_Problem requirements_
Write out, without any change, the lines in the material below that run from the line with "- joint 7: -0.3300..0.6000" through the line with "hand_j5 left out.", both included.

### Data segment

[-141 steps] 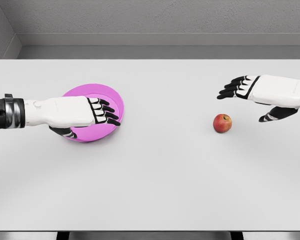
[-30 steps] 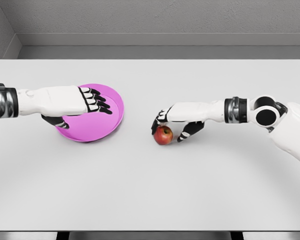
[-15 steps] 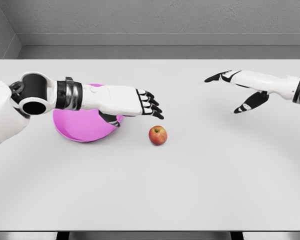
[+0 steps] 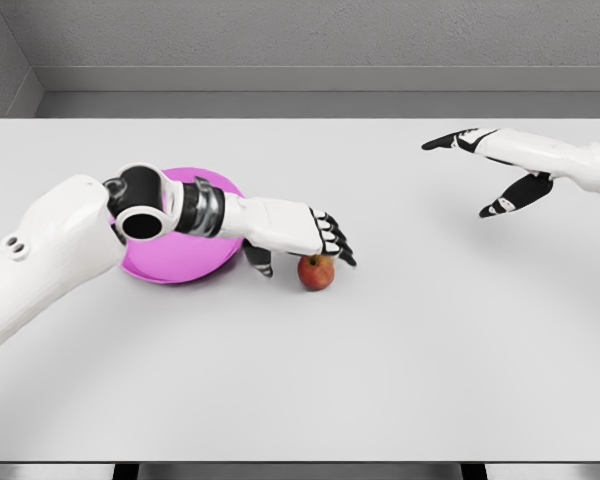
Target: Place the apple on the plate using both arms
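2 hands show in the head view: my left hand hovers over the apple, fingers spread, not clamped. The apple sits on the table just right of the pink plate. My right hand hangs open far right.

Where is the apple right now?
In the head view, the apple sits on the table left of centre, just right of the plate, under the left hand.
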Action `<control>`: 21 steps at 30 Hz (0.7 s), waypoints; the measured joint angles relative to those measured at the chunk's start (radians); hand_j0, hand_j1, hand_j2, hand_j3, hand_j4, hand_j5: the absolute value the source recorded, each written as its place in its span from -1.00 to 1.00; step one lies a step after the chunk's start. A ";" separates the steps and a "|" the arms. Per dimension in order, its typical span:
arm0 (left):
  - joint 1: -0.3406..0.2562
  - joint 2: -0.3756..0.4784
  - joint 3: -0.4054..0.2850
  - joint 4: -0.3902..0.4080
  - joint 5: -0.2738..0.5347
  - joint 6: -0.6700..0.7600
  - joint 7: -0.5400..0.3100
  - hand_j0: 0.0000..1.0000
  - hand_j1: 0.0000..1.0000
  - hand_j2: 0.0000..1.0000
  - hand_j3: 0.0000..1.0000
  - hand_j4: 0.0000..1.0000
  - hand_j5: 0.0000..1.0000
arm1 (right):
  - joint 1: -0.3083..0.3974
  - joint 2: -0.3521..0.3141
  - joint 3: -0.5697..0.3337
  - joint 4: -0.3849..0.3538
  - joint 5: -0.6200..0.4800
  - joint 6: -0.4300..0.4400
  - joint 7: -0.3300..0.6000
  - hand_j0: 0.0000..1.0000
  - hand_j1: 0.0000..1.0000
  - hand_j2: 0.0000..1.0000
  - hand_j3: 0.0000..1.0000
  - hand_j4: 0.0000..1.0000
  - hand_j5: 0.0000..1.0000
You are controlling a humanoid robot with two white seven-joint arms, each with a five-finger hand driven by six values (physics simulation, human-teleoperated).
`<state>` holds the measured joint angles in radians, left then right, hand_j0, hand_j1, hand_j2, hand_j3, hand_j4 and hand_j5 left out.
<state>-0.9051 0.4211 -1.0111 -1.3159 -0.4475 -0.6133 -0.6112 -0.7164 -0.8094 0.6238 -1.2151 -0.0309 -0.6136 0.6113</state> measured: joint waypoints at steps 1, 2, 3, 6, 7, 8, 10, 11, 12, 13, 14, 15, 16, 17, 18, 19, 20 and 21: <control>0.000 -0.007 -0.001 0.010 -0.002 0.000 0.000 1.00 1.00 1.00 1.00 1.00 1.00 | 0.000 0.000 -0.001 -0.001 0.000 0.000 0.000 1.00 1.00 1.00 1.00 1.00 1.00; 0.000 -0.013 -0.001 0.018 -0.003 0.000 0.000 1.00 1.00 1.00 1.00 1.00 1.00 | 0.006 0.000 -0.001 -0.002 0.000 0.000 0.000 1.00 1.00 1.00 1.00 1.00 1.00; -0.002 -0.017 -0.001 0.026 -0.005 0.000 0.000 1.00 1.00 1.00 1.00 1.00 1.00 | 0.009 0.001 -0.001 -0.003 0.000 0.000 0.000 1.00 1.00 1.00 1.00 1.00 1.00; 0.000 -0.029 -0.003 0.039 -0.008 0.000 0.000 0.90 0.90 0.90 0.90 0.90 0.90 | 0.009 0.000 -0.002 -0.003 0.000 0.000 0.000 1.00 1.00 1.00 1.00 1.00 1.00; 0.000 -0.031 -0.003 0.042 -0.008 0.000 0.000 0.85 0.85 0.85 0.85 0.85 0.85 | 0.009 0.000 -0.002 -0.004 0.000 0.000 0.000 1.00 1.00 1.00 1.00 1.00 1.00; 0.000 -0.032 -0.003 0.043 -0.008 0.000 0.000 0.80 0.80 0.80 0.80 0.80 0.80 | 0.009 0.000 -0.002 -0.004 0.000 0.000 0.000 1.00 1.00 1.00 1.00 1.00 1.00; 0.000 -0.034 -0.004 0.045 -0.009 0.000 0.000 0.75 0.75 0.75 0.75 0.75 0.75 | 0.011 -0.001 -0.002 -0.005 0.000 0.000 0.000 1.00 1.00 1.00 1.00 1.00 1.00; 0.002 -0.035 -0.004 0.045 -0.009 0.000 0.000 0.69 0.69 0.69 0.69 0.69 0.69 | 0.009 -0.001 -0.002 -0.006 0.000 0.000 0.000 1.00 1.00 1.00 1.00 1.00 1.00; 0.002 -0.035 -0.004 0.045 -0.009 0.000 0.000 0.66 0.66 0.66 0.66 0.66 0.66 | 0.011 -0.001 -0.002 -0.007 0.000 0.000 0.000 1.00 1.00 1.00 1.00 1.00 1.00; 0.000 -0.036 -0.005 0.045 -0.009 0.000 0.000 0.66 0.66 0.66 0.66 0.66 0.66 | 0.011 -0.002 -0.002 -0.008 0.000 0.000 0.000 1.00 1.00 1.00 1.00 1.00 1.00; 0.000 -0.036 -0.008 0.045 -0.009 0.000 0.000 0.66 0.66 0.66 0.66 0.66 0.66 | 0.014 -0.002 -0.001 -0.008 0.000 0.000 0.000 1.00 1.00 1.00 1.00 1.00 1.00; 0.002 -0.036 -0.010 0.045 -0.009 0.000 0.000 0.65 0.65 0.65 0.65 0.65 0.65 | 0.017 -0.002 -0.001 -0.009 0.000 0.000 0.000 1.00 1.00 1.00 1.00 1.00 1.00; 0.000 -0.036 -0.012 0.045 -0.009 0.000 0.000 0.65 0.65 0.65 0.65 0.65 0.65 | 0.017 -0.002 -0.001 -0.009 0.000 0.000 0.000 1.00 1.00 1.00 1.00 1.00 1.00; 0.002 -0.036 -0.013 0.045 -0.009 0.000 0.000 0.65 0.65 0.65 0.65 0.65 0.65 | 0.017 -0.002 -0.001 -0.009 0.000 0.000 0.000 1.00 1.00 1.00 1.00 1.00 1.00; 0.000 -0.036 -0.014 0.044 -0.009 0.000 0.000 0.65 0.65 0.65 0.65 0.65 0.65 | 0.017 -0.002 -0.001 -0.010 0.000 0.000 0.000 1.00 1.00 1.00 1.00 1.00 1.00; 0.002 -0.036 -0.015 0.044 -0.009 0.000 0.000 0.65 0.65 0.65 0.65 0.65 0.65 | 0.017 -0.002 -0.001 -0.010 0.000 0.000 0.000 1.00 1.00 1.00 1.00 1.00 1.00; 0.002 -0.036 -0.016 0.043 -0.008 0.000 0.000 0.65 0.65 0.65 0.65 0.65 0.65 | 0.017 -0.003 -0.001 -0.010 0.000 0.000 0.000 1.00 1.00 1.00 1.00 1.00 1.00; 0.002 -0.036 -0.016 0.042 -0.008 0.000 0.000 0.65 0.65 0.65 0.65 0.65 0.65 | 0.017 -0.003 -0.001 -0.010 0.000 0.000 0.000 1.00 1.00 1.00 1.00 1.00 1.00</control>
<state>-0.9035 0.3849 -1.0275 -1.2736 -0.4557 -0.6133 -0.6113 -0.6995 -0.8120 0.6233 -1.2251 -0.0309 -0.6137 0.6113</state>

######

_Completed exercise_
  - joint 7: -0.3300..0.6000
  - hand_j0: 0.0000..1.0000
  - hand_j1: 0.0000..1.0000
  - hand_j2: 0.0000..1.0000
  - hand_j3: 0.0000..1.0000
  - hand_j4: 0.0000..1.0000
  - hand_j5: 0.0000..1.0000
You are controlling a humanoid robot with two white seven-joint arms, each with a five-finger hand driven by six values (physics simulation, human-teleoperated).
`<state>` holds the measured joint angles in radians, left then right, hand_j0, hand_j1, hand_j2, hand_j3, hand_j4 and hand_j5 left out.

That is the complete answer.